We park our bikes and head towards the encampment structures. We see people dressed as the Continental Army soldiers and civilians in period clothes. These people are all volunteers who re-enact the time the Continental Army spent encamped at Valley Forge during the winter of 1777–1778.
We start chatting with one of the officers and he informs us there will be live fire re-enactment in the next half hour. We decide to stay to see the live firing, no real rounds were fired though, just the powder. I wasn't going to miss the opportunity to see the shiny bronze canons thundering in the valley. We watch the preparations which were lengthy with anticipation for the live firing.
|The little one|
|Loading the big canon|
|The big one|
|The smaller one|
|The little mortar|
We meander through the encampment observing various utensil used by the doctors and the medicine boxes, I can hardly imagine the pain the poor injured soldiers must have endured after being shot in the field, the medicine not being what it is today, and where the rate of survival was pretty slim.
We wait for the drill before the live firing and then cover our ears as instructed by the officer just before the firing order is given. It was a loud bang, so loud that your ears were left ringing. I was filming with my camera, the following photos were taken by my brother Paul.
My brother was kind enough to let me use some of his photos.
We left the encampment and toured the park on the bikes, the winding road meandering through the 3,500 acres of the park. We made our next stop at the top of the hill by the National Memorial Arch, dedicated "to the officers and private soldiers of the Continental Army December 19, 1777 - June 19, 1778"
It was getting late and we had a long way to go. We leave the park and head north on route 422, aka Benjamin Franklin Highway. 25 miles later we take the exit for route 662, aka Old Swede Road. I had read on a magazine the road was one of various scenic roads in this part of Pennsylvania. We continue north until we come upon Hermy's Tire and Cycle, a BMW and Triumph dealer in Port Clinton. They are having an open house, we pull in knowing there was free food and by now our stomachs were rumbling.
After a "pulled chicken sandwich", if you can call it that, they had ran out of "pulled pork", and some beans we were ready to hit the road again. We continued north for another 30 miles, now on PA-61, and as we round a turn I see a few motorcycles to my left in front of a restaurant. I quickly recognize a few heads, specially with my friend Roger waving at me as we pass since he had also recognized my "Goldie". We quickly turn around and meet the group from CJMRG. What are the odds that we are near Centralia at the same time on the same road after traveling over 160 miles to get there. After a little chat we all leave and head to Centralia down the road. The current route 61 bypasses the destroyed "Pennsylvania 54" which is now closed. We park our bikes at the beginning of the bypass and walk the rest of the way to the destroyed part of the road, except for my friend Mike which decides to go over the sand barrier with his Honda Valkyrie and ride all the way. Only Mike would attempt such a crazy thing and with such an heavy bike. You can see him riding down the old road while the rest of us are walking.
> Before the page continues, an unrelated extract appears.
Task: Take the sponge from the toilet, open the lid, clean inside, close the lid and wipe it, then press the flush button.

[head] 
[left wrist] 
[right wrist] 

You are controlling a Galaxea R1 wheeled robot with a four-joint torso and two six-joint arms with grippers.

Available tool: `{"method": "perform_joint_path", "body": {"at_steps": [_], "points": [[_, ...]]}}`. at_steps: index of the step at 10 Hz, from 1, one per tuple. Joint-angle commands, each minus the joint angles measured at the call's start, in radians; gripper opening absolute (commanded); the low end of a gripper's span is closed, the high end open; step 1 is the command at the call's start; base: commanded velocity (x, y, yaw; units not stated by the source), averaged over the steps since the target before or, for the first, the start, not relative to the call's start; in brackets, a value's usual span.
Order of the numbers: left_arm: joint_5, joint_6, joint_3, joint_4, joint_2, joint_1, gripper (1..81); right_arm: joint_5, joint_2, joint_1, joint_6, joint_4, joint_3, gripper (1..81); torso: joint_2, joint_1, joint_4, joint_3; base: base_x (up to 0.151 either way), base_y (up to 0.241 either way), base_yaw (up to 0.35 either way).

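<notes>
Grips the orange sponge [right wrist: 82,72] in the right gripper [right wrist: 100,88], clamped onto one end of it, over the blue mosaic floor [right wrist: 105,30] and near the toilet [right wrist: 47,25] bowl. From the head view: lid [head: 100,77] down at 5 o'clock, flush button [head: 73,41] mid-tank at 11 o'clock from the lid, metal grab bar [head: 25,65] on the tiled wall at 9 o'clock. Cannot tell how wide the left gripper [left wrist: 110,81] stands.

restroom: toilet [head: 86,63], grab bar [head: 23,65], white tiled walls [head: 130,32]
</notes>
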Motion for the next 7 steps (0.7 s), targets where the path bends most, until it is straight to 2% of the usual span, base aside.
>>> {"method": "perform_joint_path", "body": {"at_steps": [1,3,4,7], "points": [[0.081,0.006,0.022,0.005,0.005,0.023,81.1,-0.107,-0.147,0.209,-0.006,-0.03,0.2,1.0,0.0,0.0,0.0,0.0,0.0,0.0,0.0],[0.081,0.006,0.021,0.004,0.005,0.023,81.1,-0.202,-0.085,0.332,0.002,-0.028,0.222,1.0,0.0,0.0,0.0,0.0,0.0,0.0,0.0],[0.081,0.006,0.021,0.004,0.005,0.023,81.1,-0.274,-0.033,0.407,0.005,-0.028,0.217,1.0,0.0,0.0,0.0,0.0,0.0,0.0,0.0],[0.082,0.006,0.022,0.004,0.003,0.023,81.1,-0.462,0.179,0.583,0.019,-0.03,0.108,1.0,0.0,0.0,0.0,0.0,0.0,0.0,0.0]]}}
Centralia is a ghost town as a result of a mine fire burning beneath the borough since 1962. All properties in the borough were claimed under eminent domain by the Commonwealth of Pennsylvania in 1992 and all buildings therein were condemned. There is not much to see.
|Steam or smoke coming out of the ground|
I climb a hill to investigate the surroundings but there are no houses in the area, they have all been removed. I wait for everyone to go back to the bikes and then take a few more pictures. I had to get a shot of myself inside one of the cracks just for scale.
The kids have had fun with the road over the years covering it in graffiti, most of it not safe for my blog but here's one I thought was cute.
As you can see by the photos, the weather had turned bad and by the time we got back to the bikes it was raining. My brother and I leave the group and head to the next town to find a place to have coffee and run away from the rain. We wait for them but they don't show up, we figured they must have taken another way home. After about 30 minutes we get back on the bikes and head home. An hour later we see a Wawa gas station and pull in for another cup of coffee since it hadn't stopped raining. We enter the station and come upon half the CJMRG group on the way home, they had split up with my friend Roger leading this group. Again, what a coincidence, small world indeed. We all leave together with my brother leaving us about 30 minutes later and heading south towards Philadelphia while I continued east with the group into NJ. We had rain for part of the way home but as I got near my town the rain had stopped. I made one more stop when I saw what appeared moss on the side of the road but I don't think it is. The area is weird with gigantic weeds spread all over, it looks like another world.
I covered over 330 miles, it was a long day riding to go see a non existent town but we got to see Revolution era canons firing in Valley Forge and had a free lunch courtesy of Hermy's BMW.